Rachel May- "Well, like most touring bands, traveling mishaps are the worst. We’ve had blown tires, broken trailers, bad alternators and we once blew an engine on a Midwest tour. We were near Dayton, Ohio and the van died. Thankfully we had a buddy that came to our rescue. We had our van towed to his house near Dayton and then rented a U-Haul to finish the tour. We ended up junking the van and the only U-Haul we could find on such short notice, only had two seats up front. So we pulled the captain’s chairs out of the van and we put the gear and the two chairs (and two people) in the back of the U-Haul and closed the door. It was the middle of winter, there was no heat or light back there. The funny thing was watching the faces of the people at the rest stops when we’d hop out and open up that big sliding door in the back and out came two band members. There’s also been several incidents of indecent exposure that we’ve seen while driving. One guy had it out while driving his car in the middle of a traffic jam in downtown Chicago."
HID- Broadzilla was started in 1996, did you think that you would be doing this 20 years later?
Rachel May- "At the beginning, I don’t know if I thought much more beyond the basement but as things started to grow and take off for us, I figured we’d do it as long as we were still having fun and as long as the opportunities kept rolling in. We’ve slowed the roll a lot in the last few years, we don’t tour very much, just the occasional weekend warrior stint, but we’ve managed to keep the band going at a pace that’s comfortable for all of us. We’re still writing new music and a new album is LOOOOOONG overdue, but everything happens for a reason and when the time is right, I’m sure we’ll put that out."
HID- How has Broadzilla been able to maintain itself and keep going as a band while so many other groups play for a year or two and drop of the face of the earth? What do you think is the key to staying together and continuing to play?
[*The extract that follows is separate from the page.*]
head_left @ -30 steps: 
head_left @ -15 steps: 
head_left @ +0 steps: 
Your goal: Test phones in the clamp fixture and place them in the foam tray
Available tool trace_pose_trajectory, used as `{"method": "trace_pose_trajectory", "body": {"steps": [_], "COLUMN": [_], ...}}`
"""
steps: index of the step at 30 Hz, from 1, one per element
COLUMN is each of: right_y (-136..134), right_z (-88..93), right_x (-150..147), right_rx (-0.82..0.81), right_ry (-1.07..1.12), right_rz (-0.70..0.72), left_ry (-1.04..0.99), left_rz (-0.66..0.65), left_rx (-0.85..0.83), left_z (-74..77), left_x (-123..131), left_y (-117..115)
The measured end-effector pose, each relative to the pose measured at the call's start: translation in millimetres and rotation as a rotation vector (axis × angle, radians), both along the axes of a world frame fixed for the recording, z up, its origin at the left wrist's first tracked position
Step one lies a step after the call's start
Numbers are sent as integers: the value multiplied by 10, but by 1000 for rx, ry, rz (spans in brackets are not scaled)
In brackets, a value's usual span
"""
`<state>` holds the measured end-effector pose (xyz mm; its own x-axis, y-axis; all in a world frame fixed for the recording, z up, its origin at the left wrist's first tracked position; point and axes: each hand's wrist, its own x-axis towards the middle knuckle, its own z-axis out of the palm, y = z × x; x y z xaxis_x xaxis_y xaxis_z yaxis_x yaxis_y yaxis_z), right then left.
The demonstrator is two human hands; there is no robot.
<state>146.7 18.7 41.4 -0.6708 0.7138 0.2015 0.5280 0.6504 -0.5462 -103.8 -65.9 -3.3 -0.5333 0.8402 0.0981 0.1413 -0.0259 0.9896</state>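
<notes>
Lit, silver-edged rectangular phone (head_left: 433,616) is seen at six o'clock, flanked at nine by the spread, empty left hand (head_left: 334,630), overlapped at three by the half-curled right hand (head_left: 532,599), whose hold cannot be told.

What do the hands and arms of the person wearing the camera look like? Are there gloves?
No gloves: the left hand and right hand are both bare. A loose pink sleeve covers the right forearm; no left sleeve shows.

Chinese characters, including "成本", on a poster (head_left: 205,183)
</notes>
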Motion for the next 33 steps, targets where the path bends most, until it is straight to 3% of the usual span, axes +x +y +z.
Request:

Rachel May- "Communication and Growth. We’ve had a few incidents along the way, but nothing that a good heart-to-heart couldn’t solve. As long as everyone knows their role/responsibility to the band, we’re good. Growth is also important. You can never stop learning and working to improve your craft. The industry keeps changing and you have to absorb as much of that as you can and change/adapt with it."
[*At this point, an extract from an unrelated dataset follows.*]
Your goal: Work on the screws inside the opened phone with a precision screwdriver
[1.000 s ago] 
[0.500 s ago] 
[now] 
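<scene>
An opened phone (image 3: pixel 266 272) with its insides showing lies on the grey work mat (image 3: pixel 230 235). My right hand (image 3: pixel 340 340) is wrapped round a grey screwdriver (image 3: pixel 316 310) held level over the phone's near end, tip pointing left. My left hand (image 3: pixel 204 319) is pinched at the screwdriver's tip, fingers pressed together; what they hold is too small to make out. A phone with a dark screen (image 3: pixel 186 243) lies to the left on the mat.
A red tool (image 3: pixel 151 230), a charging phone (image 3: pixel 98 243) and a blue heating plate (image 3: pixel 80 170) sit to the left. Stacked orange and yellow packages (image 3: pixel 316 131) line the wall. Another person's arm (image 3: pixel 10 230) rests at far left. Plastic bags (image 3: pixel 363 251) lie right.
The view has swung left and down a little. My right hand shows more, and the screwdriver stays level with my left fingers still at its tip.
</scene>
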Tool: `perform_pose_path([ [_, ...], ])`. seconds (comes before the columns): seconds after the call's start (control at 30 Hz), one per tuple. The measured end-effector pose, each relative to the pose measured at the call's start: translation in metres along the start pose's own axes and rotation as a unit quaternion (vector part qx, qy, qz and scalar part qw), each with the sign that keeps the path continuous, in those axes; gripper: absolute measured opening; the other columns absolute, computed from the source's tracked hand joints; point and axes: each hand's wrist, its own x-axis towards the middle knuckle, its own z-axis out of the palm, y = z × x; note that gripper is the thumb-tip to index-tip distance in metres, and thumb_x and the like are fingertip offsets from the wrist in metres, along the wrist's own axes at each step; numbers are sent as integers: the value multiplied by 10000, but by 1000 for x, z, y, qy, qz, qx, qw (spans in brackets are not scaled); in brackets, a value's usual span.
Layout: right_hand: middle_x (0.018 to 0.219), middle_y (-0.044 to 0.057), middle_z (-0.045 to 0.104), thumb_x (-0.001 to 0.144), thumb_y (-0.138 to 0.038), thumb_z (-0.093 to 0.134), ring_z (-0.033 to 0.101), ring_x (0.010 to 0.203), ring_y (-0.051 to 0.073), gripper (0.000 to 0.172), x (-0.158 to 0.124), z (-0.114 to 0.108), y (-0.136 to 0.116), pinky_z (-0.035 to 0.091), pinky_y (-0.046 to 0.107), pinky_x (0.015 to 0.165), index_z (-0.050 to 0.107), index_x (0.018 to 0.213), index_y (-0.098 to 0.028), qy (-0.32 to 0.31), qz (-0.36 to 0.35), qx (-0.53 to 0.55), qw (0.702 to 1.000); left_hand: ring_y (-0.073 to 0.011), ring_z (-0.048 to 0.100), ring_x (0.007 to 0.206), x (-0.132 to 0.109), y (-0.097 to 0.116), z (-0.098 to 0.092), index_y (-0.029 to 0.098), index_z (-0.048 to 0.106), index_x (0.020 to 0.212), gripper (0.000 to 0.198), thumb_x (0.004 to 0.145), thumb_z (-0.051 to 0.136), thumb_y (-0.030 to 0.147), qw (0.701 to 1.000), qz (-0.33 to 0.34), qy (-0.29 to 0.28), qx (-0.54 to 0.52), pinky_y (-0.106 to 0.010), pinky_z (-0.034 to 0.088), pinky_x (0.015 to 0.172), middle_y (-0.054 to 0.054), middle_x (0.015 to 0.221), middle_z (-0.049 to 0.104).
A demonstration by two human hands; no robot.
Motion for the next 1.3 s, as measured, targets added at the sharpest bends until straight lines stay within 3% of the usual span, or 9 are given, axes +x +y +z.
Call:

HID- Tell us about your new radio program on Tap Detroit. What is it about and when can we hear it?
Rachel May- "I’m pretty stoked about that. I made my debut as co-host of Hard Edge Radio last week (Feb. 20). The show is centered around hard rock and metal and features a mix of local and national stuff. Each week we’ll talk about bands in the news, we’ll interview a national band, and we’ll have a local band drop by the studio. It’s a great way for us to promote what’s happening locally, cool shows, new music, etc. I see it as an extension of what I do at the Free Press with local music. It’s another outlet to push the local scene forward. We’re on every Thursday from 8-10 p.m. on tapdetroit.com. Having grown up with a dad in the music business, I've been a part of the local scene for many, many years. It’s always been a passion of mine to cultivate that – to help promote the music that’s being made here. Detroit is a unique city. It’s a city with a blue collar work ethic and it’s oozing with talent. Now I’ll have two outlets to help put local music at the center of it all."